Kazakhstan's dominant ethnic group, the Kazakhs, traces its origin to the 15th century, when a number of Turkic and some Mongol tribes united to establish the Kazakh Khanate. With a cohesive culture and a national identity, they constituted absolute majority on the land until Russian colonization.
Russian advancement into the territory of Kazakhstan began in the late 18th century, when the Kazakhs nominally accepted Russian rule in exchange for protection against repeated attacks by the western Mongolian Kalmyks. In the 1890s, Russian peasants began to settle the fertile lands of northern Kazakhstan, causing many Kazakhs to move eastwards into Chinese territory in search of new grazing grounds.

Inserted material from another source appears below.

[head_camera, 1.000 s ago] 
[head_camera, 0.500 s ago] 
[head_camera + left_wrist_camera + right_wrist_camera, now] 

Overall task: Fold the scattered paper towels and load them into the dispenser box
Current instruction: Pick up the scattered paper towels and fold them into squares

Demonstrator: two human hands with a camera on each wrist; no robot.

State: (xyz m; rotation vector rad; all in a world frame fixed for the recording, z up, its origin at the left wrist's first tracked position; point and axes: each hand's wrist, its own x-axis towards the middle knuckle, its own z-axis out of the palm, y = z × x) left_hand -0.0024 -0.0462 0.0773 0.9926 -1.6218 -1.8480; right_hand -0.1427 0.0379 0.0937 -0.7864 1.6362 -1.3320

A big factor that greatly shaped the ethnic composition of Kazakhstan were major famines of the 1920s and of the 1930s, caused by intermittent droughts. According to different estimates, in the 1930s up to 40% of Kazakhs either died of starvation or fled the territory. Official government census data report the contraction of Kazakh population from 3.6 million in 1926, to 2.3 million in 1939.
By the mid 20th century, Kazakhstan was home to virtually all ethnic groups that had ever come under the Russian sphere of influence. This diverse demography stemmed from the country's central location and its historical use by Russia as a place to send colonists, dissidents, and minority groups from its other frontiers. From the 1930s until the 1950s, both Russian opposition (and Russians who were "accused" of being part of the opposition) and certain minorities (especially Volga Germans, Poles, Ukrainians, Crimean Tatars and Kalmyks) had been interned in labor camps, often merely due to their heritage or beliefs, mostly on collective orders by Joseph Stalin. This makes Kazakhstan one of the few places on Earth where normally-disparate Germanic, Indo-Iranian, Koreans, Chechen, and Turkic groups live together in a rural setting and not as a result of modern immigration.